- [What you should do]: Whenever a line in the material below includes "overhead", copy that line.

· · · · · · ·

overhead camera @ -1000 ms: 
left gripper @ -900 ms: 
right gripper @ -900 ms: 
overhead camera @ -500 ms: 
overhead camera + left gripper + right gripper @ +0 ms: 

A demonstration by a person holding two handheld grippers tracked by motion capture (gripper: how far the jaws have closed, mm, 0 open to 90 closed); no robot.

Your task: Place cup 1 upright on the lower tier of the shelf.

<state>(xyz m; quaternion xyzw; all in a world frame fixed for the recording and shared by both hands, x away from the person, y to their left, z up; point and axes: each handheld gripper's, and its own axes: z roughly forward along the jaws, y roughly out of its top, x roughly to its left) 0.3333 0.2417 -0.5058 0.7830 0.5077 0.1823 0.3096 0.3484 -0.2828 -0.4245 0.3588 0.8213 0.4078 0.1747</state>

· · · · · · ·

- [Task result]:
overhead camera @ -1000 ms: 
overhead camera @ -500 ms: 
overhead camera + left gripper + right gripper @ +0 ms: 

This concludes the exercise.